- Directions -
List every line below containing "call".

- Task data -
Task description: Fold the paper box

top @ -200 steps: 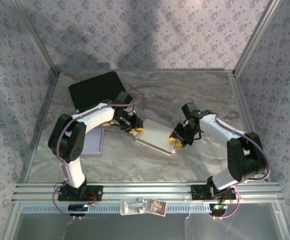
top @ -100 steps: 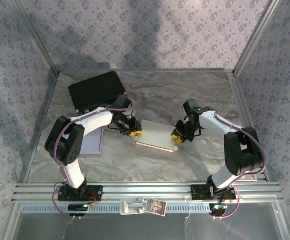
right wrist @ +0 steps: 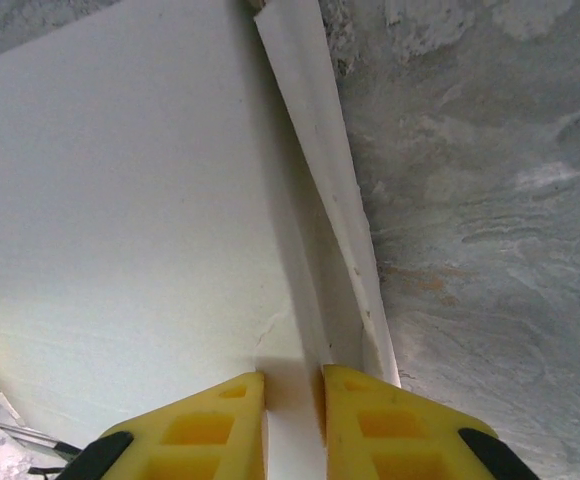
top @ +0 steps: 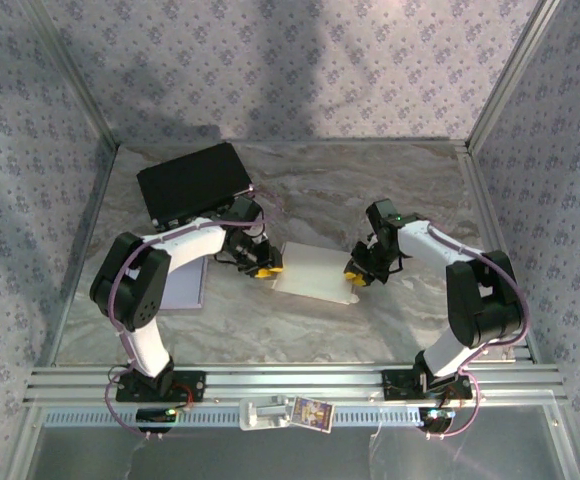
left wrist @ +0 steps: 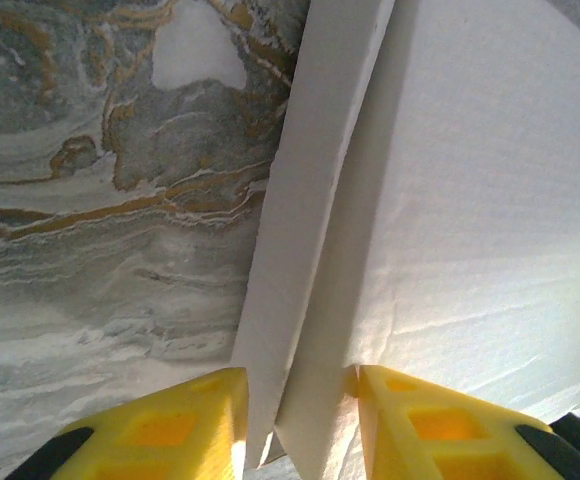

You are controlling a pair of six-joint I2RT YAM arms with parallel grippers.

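The paper box [top: 310, 270] lies flat in the middle of the table [top: 390, 190], between your two arms. Your left pincer [top: 263, 268] is partly closed on the box's left edge, and the folded-up flap [left wrist: 290, 200] touches both yellow fingers [left wrist: 170, 430]. Your right pincer [top: 353, 275] is squeezed nearly shut on the thin flap [right wrist: 320, 150] at the right edge.

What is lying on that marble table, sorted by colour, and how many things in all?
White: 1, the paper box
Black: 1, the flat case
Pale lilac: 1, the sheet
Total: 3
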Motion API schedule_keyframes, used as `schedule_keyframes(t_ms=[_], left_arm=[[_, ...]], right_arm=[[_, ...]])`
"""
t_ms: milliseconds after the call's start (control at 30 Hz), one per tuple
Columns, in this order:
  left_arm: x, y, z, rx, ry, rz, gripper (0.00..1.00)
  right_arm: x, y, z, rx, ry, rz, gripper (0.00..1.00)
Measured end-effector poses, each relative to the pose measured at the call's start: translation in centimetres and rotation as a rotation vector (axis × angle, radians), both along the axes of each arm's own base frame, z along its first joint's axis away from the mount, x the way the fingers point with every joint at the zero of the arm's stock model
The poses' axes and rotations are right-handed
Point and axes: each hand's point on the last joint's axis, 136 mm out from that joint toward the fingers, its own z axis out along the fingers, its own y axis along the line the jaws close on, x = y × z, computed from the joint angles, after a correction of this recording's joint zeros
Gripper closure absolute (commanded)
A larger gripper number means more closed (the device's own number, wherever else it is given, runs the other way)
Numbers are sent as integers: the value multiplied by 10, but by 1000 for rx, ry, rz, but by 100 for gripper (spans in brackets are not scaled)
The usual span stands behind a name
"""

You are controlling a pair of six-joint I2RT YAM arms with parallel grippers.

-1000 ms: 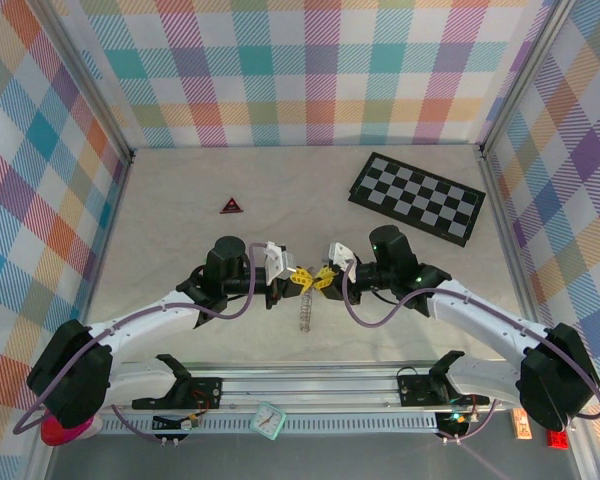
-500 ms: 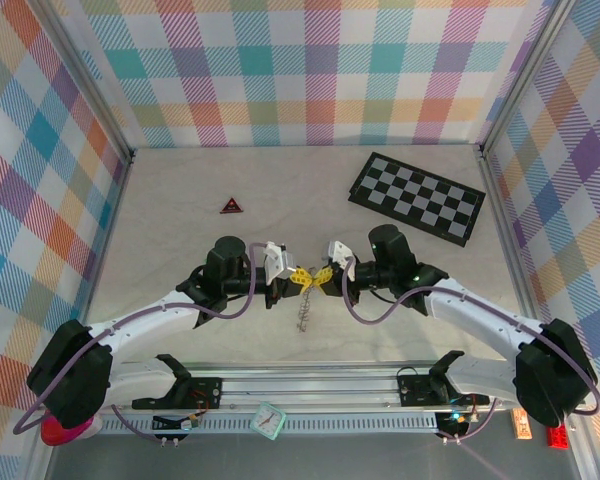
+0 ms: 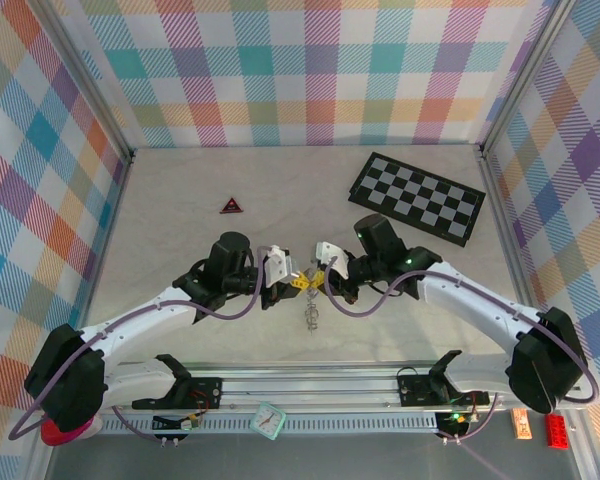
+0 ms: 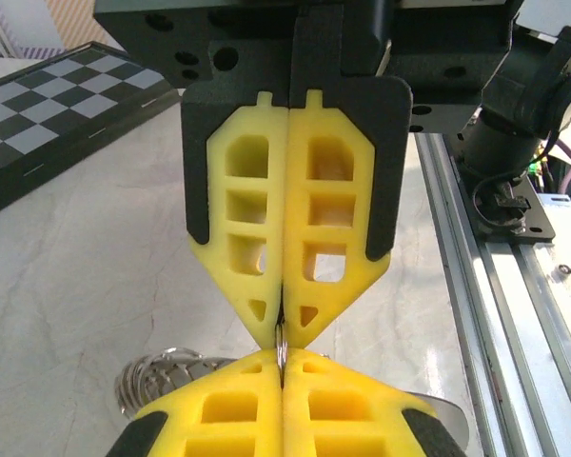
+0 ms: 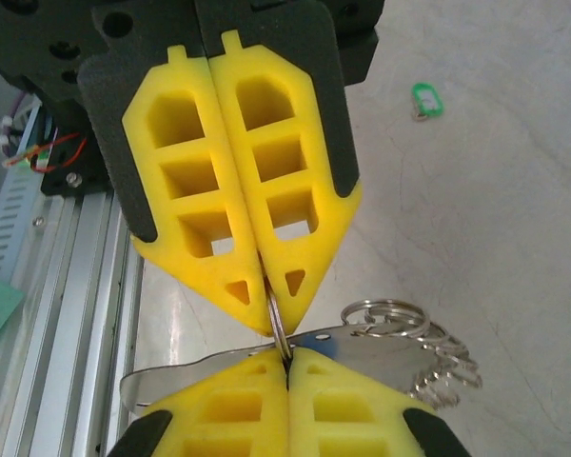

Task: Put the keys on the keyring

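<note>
Roughly mid-table: one keyring [image 5: 277, 324] pinched between two shut grippers

Keyring: one, a thin wire seen edge-on. It sits toward the near side of the table, about centre left to right, lifted off the surface. Most of its loop is hidden by the yellow pads.

Keys [image 3: 310, 316]: one bunch, hanging straight down from the pinch point. From above it reads as a short grey chain, too small to count. The right wrist view shows one long flat blade running left, plus a cluster of small rings and stacked keys [image 5: 414, 352] to the right. They overlap, so no firm number.

Grippers: two.
- Left gripper [image 3: 301, 283] has its jaws fully together, tips nipping the wire.
- Right gripper [image 3: 317, 281] is the same, pads closed on the wire from the opposite side.
- The two sets of tips meet nose to nose, almost touching, with the wire crossing the small gap.
- In each wrist view that arm's own fingers are cut off by the bottom edge.

Around:
- One chequered board [image 3: 417, 197] lies far right, well apart.
- One small red-and-black triangle [image 3: 230, 206] lies far left, flat on the table.
- One small green tag [image 5: 425, 100] lies on the bare table beyond the left gripper, blurred.
- One metal rail [image 3: 310, 385] runs along the near edge.
</note>
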Motion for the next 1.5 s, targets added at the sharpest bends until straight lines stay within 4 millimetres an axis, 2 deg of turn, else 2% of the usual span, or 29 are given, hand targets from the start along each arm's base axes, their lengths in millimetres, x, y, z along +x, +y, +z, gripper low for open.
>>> schedule_keyframes(t_ms=[67, 100, 133, 233, 367, 567, 700, 867, 1033, 1267, 1500], left_arm=[[-1, 1, -2, 13, -1, -3, 100], [-1, 1, -2, 18, 0, -5, 100], [-1, 1, -1, 19, -3, -6, 100], [0, 2, -1, 19, -10, -1, 100], [0, 2, 0, -21, -12, 18, 100], [1, 0, 4, -95, 15, 40, 100], [2, -2, 13, -135, 14, 41, 100], [2, -5, 19, -160, 15, 37, 100], [4, -6, 21, -174, 22, 41, 100], [6, -7, 18, -180, 41, 48, 100], [7, -8, 21, -187, 27, 47, 100]], right_arm=[[-1, 0, -1, -16, 2, 5, 100], [-1, 0, -1, -19, 2, 4, 97], [-1, 0, 0, -19, -2, 1, 87], [1, 0, 8, 17, -26, -22, 70], [0, -9, 16, 90, -60, -69, 68], [-5, -14, -5, 94, 0, -107, 68], [-3, -12, -14, 92, 25, -120, 70], [2, -8, -11, 113, 19, -127, 76], [3, -3, -14, 124, 43, -119, 94], [-1, 7, -20, 123, 56, -86, 95], [3, 4, -15, 117, 16, -114, 100]])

- Response area -
t_ms: milliseconds after the call's start (control at 30 Hz), one per tuple
Measured end-effector poses, each relative to the pose measured at the call's start: translation in centimetres and rotation as a rotation vector (axis × angle, radians), both along the axes of each arm's own base frame, z along its first joint's axis away from the mount, x the way the fingers point with every joint at the zero of the arm's stock model

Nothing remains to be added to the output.